TASK ITEM> Bring together every line in the data that includes "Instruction".

***** SOURCE DATA

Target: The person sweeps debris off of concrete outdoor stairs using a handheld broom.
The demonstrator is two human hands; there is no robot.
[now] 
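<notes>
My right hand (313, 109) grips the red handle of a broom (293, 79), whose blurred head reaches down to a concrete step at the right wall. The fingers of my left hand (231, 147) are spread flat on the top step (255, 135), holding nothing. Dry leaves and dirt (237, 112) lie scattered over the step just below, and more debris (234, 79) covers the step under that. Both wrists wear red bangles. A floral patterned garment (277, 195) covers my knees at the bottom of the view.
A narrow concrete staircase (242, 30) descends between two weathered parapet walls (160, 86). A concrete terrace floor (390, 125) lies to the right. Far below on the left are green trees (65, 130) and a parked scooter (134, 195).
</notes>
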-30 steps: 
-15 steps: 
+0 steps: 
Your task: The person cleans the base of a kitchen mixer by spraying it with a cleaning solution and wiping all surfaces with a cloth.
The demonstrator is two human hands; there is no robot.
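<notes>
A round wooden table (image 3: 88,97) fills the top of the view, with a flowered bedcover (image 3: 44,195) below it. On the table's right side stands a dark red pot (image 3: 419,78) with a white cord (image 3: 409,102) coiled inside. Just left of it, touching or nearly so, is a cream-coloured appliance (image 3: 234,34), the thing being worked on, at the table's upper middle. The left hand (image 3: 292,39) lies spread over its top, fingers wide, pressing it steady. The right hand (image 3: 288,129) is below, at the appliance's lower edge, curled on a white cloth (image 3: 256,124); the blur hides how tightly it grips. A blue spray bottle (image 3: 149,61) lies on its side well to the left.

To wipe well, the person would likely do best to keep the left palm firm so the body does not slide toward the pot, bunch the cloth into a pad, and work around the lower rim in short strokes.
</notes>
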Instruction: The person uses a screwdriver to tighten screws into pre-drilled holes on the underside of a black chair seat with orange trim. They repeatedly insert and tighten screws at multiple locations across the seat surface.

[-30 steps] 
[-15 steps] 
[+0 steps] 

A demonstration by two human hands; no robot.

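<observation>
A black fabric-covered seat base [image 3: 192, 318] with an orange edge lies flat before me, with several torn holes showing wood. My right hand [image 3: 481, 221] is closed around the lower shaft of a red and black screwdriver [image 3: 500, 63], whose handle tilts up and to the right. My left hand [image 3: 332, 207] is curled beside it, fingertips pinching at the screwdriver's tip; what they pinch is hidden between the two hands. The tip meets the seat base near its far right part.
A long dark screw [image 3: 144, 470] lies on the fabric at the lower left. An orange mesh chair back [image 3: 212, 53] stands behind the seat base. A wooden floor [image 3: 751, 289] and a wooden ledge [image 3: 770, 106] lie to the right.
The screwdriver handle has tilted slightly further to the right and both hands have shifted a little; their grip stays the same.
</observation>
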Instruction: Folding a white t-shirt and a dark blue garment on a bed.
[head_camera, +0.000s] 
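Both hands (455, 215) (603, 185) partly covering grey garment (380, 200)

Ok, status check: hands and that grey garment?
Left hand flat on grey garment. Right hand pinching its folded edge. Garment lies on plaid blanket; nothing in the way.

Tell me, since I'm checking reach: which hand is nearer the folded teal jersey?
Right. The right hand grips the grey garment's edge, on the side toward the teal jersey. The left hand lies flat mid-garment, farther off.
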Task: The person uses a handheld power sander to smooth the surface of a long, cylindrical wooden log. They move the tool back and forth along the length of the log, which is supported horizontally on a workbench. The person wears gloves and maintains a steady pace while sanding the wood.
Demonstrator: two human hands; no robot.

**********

TASK RESULT>
Instruction: The person uses a screwdriver to tighten screws into pre-drilled holes on the underside of a black chair seat with orange trim. They repeatedly insert and tighten screws at multiple locations across the seat surface.
Instruction: Folding a white t-shirt and a dark blue garment on a bed.

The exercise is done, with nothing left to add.